Influenced by the global sea level rise of late Albian (112–97 Ma) (Jenkyns, 1980), a large-scale transgression occurred during the K₂qn¹, which was a reduction environment of semi-deep lake and deep lake. During this period, two slight uplift-subsidence processes occurred, and the delta advanced in different directions to the lake basin, forming a lithological combination of thick black mudstone/shale, with gray siltstone and fine sandstone (Liu et al., 2018). The lake became connected to the marine environment during the K₂qn¹, and the invading seawater not only provided nutrients but also changed the lake᾽s physicochemical properties (Xu et al., 2021). A large number of ostracod fossils were deposited in the Qingshankou Formation, among which the freshwater ostracods have strict salinity limits (Carbonel et al., 1988). A large-scale marine transgression occurred in Unit A, which resulted in a major die-off of freshwater organisms due to salinity intolerance. Simultaneously, the nutrients carried by seawater cause plankton blooms, which resulted in high primary productivity in Unit A. The scale of marine transgression decreased in Unit B, and the nutrient input from the seawater incursion was lower than in Unit A. Meanwhile, saline lake water limited the freshwater organisms’ survival and reproduction, lowering primary productivity. According to Wang et al. (1994), during the first marine transgression in the Songliao Basin, conchostracan genera and species were relatively rare at the base of the K₂qn¹, but after the marine transgression, conchostracans quickly propagated in large quantities, and there was a rapid increase in conchostracan genera and species. In Unit C, lake organisms basically had adapted to the fresh and brackish water and evolved new genera and species, resulting in a rebound in primary productivity.
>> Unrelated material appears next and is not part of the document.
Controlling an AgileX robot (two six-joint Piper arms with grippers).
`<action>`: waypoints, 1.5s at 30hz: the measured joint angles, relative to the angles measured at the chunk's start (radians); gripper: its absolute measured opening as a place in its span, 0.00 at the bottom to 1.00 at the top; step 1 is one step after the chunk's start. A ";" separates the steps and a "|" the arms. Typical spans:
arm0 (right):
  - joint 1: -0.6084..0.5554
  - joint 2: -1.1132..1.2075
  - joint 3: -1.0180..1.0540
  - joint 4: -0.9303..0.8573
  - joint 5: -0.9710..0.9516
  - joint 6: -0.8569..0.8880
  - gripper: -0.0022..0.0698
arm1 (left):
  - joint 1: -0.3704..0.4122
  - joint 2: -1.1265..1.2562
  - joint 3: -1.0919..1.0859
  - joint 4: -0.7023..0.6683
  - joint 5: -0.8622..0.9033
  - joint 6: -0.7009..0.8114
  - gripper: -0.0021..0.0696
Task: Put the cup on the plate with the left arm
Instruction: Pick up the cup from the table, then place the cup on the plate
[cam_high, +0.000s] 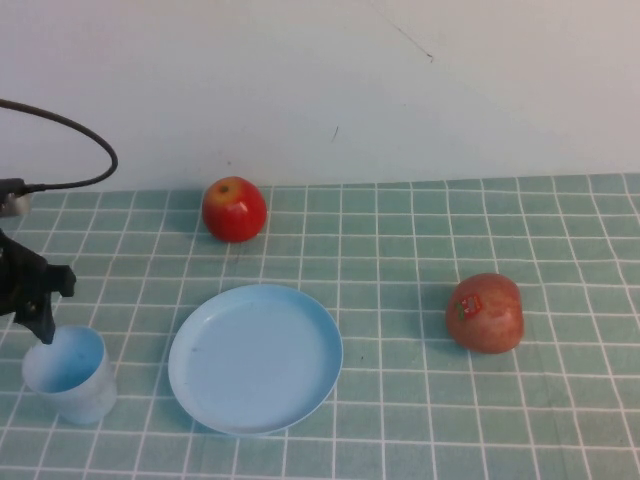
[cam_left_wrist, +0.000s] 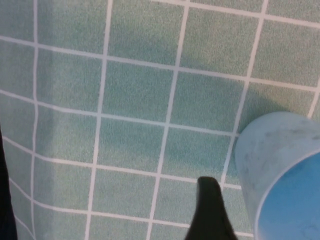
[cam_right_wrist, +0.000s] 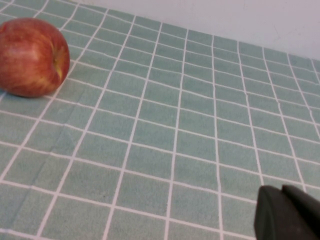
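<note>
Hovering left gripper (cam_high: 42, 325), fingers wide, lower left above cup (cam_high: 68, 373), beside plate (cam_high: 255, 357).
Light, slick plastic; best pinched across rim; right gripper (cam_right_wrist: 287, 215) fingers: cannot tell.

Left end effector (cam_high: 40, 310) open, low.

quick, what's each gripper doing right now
left gripper: open, just above the cup, holding nothing.
right gripper: only a dark edge shows in its wrist view; cannot tell.
</note>
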 joint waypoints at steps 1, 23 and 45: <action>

5.1.2 Paleoenvironment evolution

1) Redox conditions

Trace elements like V, Cr, and Ni will mainly be adsorbed by colloidal particles or clay and then deposited. The rate of deposition of V is higher than Ni and is more efficient than that of Cr in reducing conditions, so V/Cr and V/V + Ni can be used to indicate the redox status (Wignall, 1994; Rimmer et al., 2004; Wang et al., 2017). Ratios of V/Cr > 4.25, V/Cr between 2 and 4.25, and V/Cr < 2 indicates anoxic, suboxic to dysoxic, and oxic environments respectively (Jones and Manning, 1994); V/(V + Ni) > 0.84, V/(V + Ni) between 0.6 and 0.84, and V/(V + Ni) < 0.6, indicated anoxic, dysoxic, and oxic environments respectively (Dill, 1986; Zhang et al., 2012).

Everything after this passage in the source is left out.